Dieser Beitrag ist Teil des Themenclusters Anleitungen. Fachbegriffe und Grundlagen sind intern verlinkt, damit du Details bei Bedarf direkt vertiefen kannst.
Warum ein Untersetzer ein gutes Lernprojekt ist
Ein flacher Untersetzer konzentriert sich auf die Grundlagen. Du musst noch keine Korbwand aufrichten und kannst sehr gut beobachten, ob Abstände und Spannung gleichmäßig bleiben. Gleichzeitig entsteht ein nutzbares Werkstück statt einer reinen Probe.
Material und Werkzeug
Für einen einfachen Untersetzer brauchst du:
- rundes Peddigrohr in einer zum gewünschten Format passenden, gut kontrollierbaren Stärke,
- ein Gefäß zum Wässern,
- eine saubere Schere oder einen geeigneten Seitenschneider für das Material,
- Maßband oder Lineal,
- optional Klammern zum kurzzeitigen Fixieren.
Wenn du noch unsicher bei der Materialstärke bist, lies vorher Peddigrohr-Stärken richtig wählen.
1. Material vorbereiten
Schneide die benötigten Grundstränge mit etwas Reserve zu. Wässere das Material portionsweise, bis es sich ohne Knacken in den benötigten Radius biegen lässt. Die vollständige Vorgehensweise findest du unter Peddigrohr wässern und vorbereiten.
2. Grundstruktur legen
Lege mehrere gleich lange Stränge als Kreuz oder gleichmäßig verteilte Grundstruktur aus. Ziel ist ein symmetrischer Startpunkt. Schon jetzt lohnt es sich, Abstände zu prüfen. Ein schiefer Anfang wird später mit jeder Runde sichtbarer.

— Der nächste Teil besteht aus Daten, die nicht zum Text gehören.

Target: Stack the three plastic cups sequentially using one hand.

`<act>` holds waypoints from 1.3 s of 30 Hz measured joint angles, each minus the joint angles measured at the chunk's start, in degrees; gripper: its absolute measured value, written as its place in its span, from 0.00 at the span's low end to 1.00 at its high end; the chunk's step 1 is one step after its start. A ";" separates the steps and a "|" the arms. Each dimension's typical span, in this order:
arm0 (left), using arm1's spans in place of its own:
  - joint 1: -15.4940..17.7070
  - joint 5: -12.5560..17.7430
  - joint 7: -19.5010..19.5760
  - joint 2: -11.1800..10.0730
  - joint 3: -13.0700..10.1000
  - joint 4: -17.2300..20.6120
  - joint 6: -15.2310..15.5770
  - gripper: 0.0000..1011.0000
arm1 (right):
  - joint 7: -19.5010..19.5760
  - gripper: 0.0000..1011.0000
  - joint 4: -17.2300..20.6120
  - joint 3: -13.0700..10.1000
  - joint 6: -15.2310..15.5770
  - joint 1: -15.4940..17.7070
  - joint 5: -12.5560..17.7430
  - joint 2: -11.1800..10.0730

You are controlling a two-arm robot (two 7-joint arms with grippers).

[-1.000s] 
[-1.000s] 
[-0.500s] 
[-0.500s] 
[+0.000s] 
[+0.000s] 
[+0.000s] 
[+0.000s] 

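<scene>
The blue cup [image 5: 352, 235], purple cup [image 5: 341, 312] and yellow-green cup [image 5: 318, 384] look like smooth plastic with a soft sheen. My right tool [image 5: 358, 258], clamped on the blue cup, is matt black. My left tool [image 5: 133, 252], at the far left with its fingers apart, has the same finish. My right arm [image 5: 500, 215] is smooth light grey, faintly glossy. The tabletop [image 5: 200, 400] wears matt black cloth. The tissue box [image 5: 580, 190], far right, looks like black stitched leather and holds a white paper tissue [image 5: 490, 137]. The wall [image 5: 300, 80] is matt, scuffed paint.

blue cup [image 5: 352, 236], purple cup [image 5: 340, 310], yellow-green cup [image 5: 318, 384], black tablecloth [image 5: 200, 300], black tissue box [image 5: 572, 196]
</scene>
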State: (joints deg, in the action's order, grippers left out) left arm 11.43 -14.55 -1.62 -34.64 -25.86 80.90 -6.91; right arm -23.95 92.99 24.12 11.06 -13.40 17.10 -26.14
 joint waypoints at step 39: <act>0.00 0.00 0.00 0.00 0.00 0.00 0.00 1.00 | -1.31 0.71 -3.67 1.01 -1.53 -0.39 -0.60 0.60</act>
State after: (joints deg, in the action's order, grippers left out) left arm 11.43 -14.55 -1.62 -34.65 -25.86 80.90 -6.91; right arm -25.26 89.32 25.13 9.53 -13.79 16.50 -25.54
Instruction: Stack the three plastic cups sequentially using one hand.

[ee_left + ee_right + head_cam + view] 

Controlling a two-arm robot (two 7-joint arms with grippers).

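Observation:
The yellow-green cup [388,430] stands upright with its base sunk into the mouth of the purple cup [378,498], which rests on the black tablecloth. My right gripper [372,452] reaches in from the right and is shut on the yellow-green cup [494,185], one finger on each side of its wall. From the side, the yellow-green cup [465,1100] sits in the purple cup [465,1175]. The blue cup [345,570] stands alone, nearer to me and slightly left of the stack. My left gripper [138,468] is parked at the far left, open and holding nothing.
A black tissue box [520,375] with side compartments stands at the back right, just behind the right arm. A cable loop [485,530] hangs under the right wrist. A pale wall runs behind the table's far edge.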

Fixiere den Mittelpunkt zunächst mit einigen kontrollierten Flechtbewegungen. Ziehe nicht maximal fest; der Mittelpunkt soll stabil werden, ohne dass einzelne Stränge aus ihrer Position wandern.
3. Über-Unter-Folge beginnen
Führe den Flechtfaden abwechselnd über und unter den Grundsträngen. Nach jeder kleinen Runde kontrollierst du die Abstände. Drehe das Werkstück regelmäßig statt deine Handhaltung stark zu verdrehen. So bleibt der Arbeitswinkel gleichmäßiger.
4. Abstand aktiv steuern
Mit wachsendem Durchmesser werden die Abstände zwischen den Grundsträngen größer. Verteile sie deshalb immer wieder gleichmäßig. Warte nicht, bis eine Seite sichtbar dichter ist als die andere.

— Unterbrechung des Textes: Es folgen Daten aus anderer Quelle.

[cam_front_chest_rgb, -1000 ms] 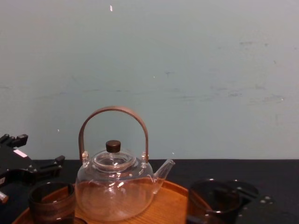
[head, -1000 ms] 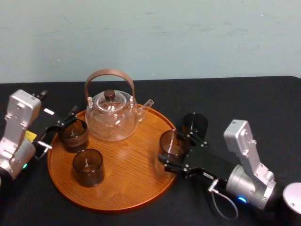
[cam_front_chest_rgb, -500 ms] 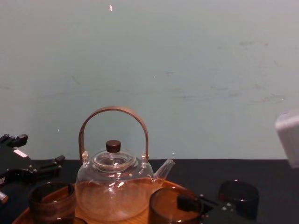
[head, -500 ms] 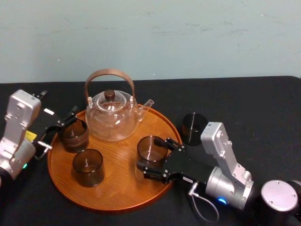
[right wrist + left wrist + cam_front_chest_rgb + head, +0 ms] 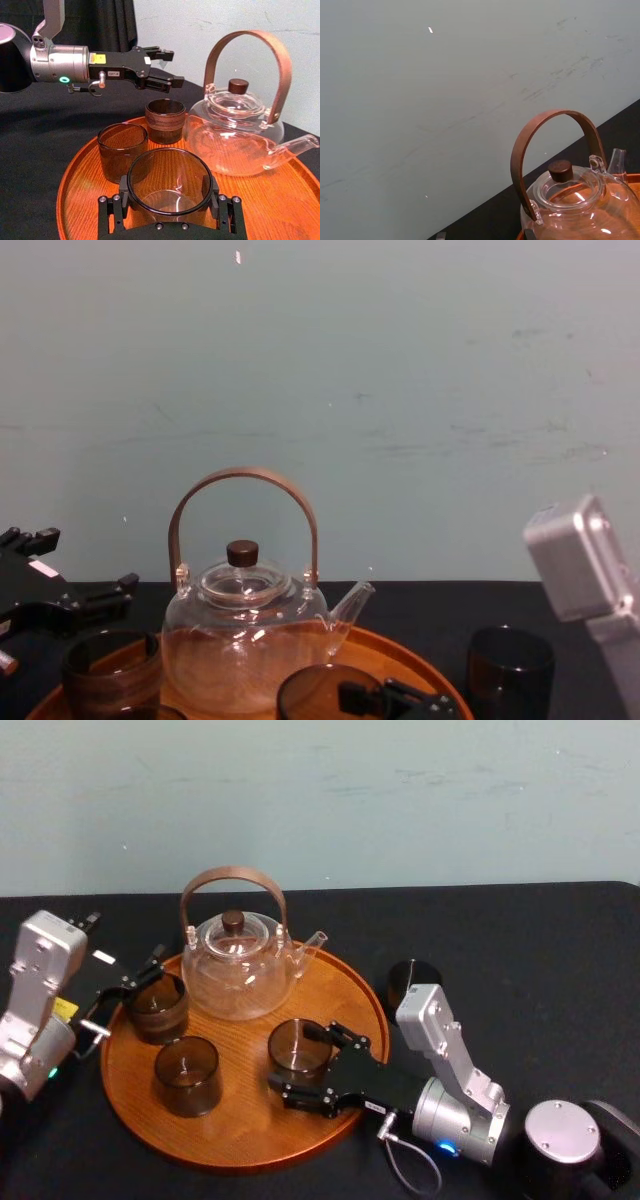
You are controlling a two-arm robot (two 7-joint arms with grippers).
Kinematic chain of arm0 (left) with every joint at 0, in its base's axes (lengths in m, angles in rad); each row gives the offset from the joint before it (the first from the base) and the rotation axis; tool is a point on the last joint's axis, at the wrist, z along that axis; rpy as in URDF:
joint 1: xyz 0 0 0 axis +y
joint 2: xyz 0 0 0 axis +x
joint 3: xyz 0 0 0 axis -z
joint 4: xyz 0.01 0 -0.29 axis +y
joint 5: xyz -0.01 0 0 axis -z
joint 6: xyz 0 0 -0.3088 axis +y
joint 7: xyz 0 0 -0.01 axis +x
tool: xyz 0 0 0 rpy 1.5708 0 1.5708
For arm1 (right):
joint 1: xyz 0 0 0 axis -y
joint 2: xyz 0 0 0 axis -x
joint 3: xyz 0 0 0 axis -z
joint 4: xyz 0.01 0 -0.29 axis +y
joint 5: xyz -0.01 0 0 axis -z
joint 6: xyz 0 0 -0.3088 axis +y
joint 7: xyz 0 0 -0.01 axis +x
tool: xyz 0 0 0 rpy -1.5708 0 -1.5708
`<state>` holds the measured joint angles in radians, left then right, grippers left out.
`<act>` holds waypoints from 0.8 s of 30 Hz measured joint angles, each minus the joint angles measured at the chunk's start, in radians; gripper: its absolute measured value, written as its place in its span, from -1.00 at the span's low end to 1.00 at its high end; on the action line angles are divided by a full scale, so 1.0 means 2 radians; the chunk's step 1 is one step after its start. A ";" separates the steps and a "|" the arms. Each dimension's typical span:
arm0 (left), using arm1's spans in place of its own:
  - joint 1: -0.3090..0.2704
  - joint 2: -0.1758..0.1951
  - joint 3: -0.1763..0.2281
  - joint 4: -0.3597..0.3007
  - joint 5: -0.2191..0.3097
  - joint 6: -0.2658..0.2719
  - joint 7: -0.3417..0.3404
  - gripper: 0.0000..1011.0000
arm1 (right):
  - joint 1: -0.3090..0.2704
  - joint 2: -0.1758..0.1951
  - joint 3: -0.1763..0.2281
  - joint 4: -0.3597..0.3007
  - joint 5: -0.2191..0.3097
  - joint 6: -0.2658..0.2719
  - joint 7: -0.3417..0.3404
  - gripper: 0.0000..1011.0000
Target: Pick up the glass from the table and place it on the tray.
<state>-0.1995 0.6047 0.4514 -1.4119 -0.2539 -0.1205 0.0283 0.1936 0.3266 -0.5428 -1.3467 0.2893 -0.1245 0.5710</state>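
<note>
**While clamped in the right end effector, the glass is over the tray**

As you look down from the head camera, a black bench [image 5: 560, 950] runs the full width below a pale green wall. On its left half lies the tray [image 5: 250, 1120], a big round orange-brown wooden disc with a low raised rim. At the back of the tray stands a clear glass teapot [image 5: 238, 975] with a brown arched handle, a dark knob on its lid and a spout pointing to your right.

Your right arm comes in from the lower right, and its silver wrist crosses the tray's near right rim. The right end effector [image 5: 292, 1062] has its black fingers pressed against opposite sides of the glass [image 5: 298, 1042], a smoky see-through tumbler. The glass is upright over the tray's wood, in front of the teapot and right of centre. You cannot tell whether its base touches the wood.

Your left arm is at the tray's left edge. The left end effector [image 5: 172, 66] has its fingers spread apart and grips nothing. It is just beside a ribbed dark cup [image 5: 157, 1006] that stands on the tray's left side.

A smooth tumbler [image 5: 187, 1074] stands on the tray in front of that ribbed cup. One more dark cup [image 5: 412, 988] is on the bench, just outside the tray's right rim.
</note>
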 joint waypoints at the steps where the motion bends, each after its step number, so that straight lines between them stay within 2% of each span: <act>1: 0.000 0.000 0.000 0.000 0.000 0.000 0.000 0.98 | 0.001 -0.001 -0.001 0.002 0.000 0.000 0.000 0.79; 14: 0.000 0.000 0.000 0.000 0.000 0.000 0.000 0.98 | 0.020 -0.013 -0.019 0.035 -0.004 -0.001 0.009 0.79; 24: 0.000 0.000 0.000 0.000 0.000 0.000 0.000 0.98 | 0.022 -0.014 -0.023 0.036 -0.009 0.001 0.007 0.79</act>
<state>-0.1995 0.6047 0.4514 -1.4119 -0.2539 -0.1205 0.0283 0.2366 0.2994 -0.5882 -1.2743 0.2719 -0.1230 0.5849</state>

Der Flechtfaden sollte sauber an der vorherigen Reihe anliegen, ohne sie zu überlappen oder mit großer Kraft zusammenzuschieben.
5. Neuen Flechtfaden ansetzen
Reicht ein Strang nicht bis zum Ende, setze den nächsten an einer unauffälligen Stelle an. Lasse ausreichend Überlappung beziehungsweise arbeite das Ende so in die vorhandene Struktur ein, dass es später nicht herausrutschen kann. Vermeide dicke Knoten.

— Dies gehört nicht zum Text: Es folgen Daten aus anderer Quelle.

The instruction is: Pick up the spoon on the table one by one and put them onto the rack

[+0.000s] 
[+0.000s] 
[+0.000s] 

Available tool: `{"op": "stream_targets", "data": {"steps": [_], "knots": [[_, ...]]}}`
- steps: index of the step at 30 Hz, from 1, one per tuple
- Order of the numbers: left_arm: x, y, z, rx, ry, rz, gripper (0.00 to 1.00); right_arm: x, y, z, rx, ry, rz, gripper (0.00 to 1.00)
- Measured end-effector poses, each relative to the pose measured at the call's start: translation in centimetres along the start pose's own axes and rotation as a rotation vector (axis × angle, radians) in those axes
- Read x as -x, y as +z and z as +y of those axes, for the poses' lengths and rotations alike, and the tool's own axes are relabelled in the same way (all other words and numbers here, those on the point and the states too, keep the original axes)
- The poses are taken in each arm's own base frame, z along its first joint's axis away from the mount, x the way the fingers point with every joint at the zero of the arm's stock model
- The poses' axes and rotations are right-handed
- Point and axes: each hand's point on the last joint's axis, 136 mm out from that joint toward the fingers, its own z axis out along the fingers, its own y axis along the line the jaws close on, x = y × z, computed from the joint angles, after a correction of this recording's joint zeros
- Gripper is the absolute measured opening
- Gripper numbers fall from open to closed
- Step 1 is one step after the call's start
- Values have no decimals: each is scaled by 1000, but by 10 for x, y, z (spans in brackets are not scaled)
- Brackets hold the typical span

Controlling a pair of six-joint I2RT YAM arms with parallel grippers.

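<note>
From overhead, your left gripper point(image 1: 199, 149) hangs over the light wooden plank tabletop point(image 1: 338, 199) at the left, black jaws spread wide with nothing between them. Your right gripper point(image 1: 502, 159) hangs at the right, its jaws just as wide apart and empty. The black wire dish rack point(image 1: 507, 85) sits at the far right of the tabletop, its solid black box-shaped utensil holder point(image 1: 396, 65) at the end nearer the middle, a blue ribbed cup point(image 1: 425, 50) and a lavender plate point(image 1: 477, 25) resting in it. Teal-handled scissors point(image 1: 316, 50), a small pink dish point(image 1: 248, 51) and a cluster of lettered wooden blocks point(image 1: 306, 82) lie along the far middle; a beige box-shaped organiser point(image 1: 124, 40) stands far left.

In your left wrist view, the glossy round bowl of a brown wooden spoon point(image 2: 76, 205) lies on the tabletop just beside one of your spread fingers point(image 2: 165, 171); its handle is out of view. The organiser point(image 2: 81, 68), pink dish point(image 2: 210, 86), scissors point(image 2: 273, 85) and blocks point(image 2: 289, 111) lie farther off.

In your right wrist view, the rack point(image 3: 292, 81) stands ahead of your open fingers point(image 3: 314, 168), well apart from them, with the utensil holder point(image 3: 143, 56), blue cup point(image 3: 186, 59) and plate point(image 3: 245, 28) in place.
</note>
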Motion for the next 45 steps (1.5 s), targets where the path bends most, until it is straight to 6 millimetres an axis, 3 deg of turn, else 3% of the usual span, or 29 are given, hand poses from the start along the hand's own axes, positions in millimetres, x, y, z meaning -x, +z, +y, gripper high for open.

6. Gewünschten Durchmesser erreichen
Lege das Werkstück zwischendurch auf eine ebene Unterlage. Wölbt es sich stark, kann die Spannung ungleichmäßig sein. Kleinere Korrekturen sind jetzt noch gut möglich.
Sobald der gewünschte Durchmesser erreicht ist, plane den Rand. Schneide Grundstränge nicht voreilig zu kurz ab.
7. Rand abschließen
Für einen einfachen Abschluss können die Enden entsprechend deiner gewählten Konstruktion zurückgeführt oder sauber in vorhandene Reihen gearbeitet werden. Wichtig ist, dass kein scharfes Ende hervorsteht und der Rand optisch gleichmäßig bleibt.
8. Trocknen lassen
Lege den Untersetzer flach auf eine ebene, trockene Unterlage. Forme ihn noch einmal vorsichtig aus und lass die Restfeuchte entweichen. Erst danach beurteilst du die endgültige Form.
Was du an diesem Projekt lernen solltest
Der Untersetzer ist gelungen, wenn du nicht nur ein rundes Ergebnis erhältst, sondern den Prozess kontrollieren konntest. Achte besonders auf drei Punkte:
- gleichmäßige Grundabstände,
- konstante Spannung,
- rechtzeitiges Nachbefeuchten statt gewaltsamem Biegen.
Wenn diese Grundlagen sitzen, ist ein einfacher Korbboden der logische nächste Schritt.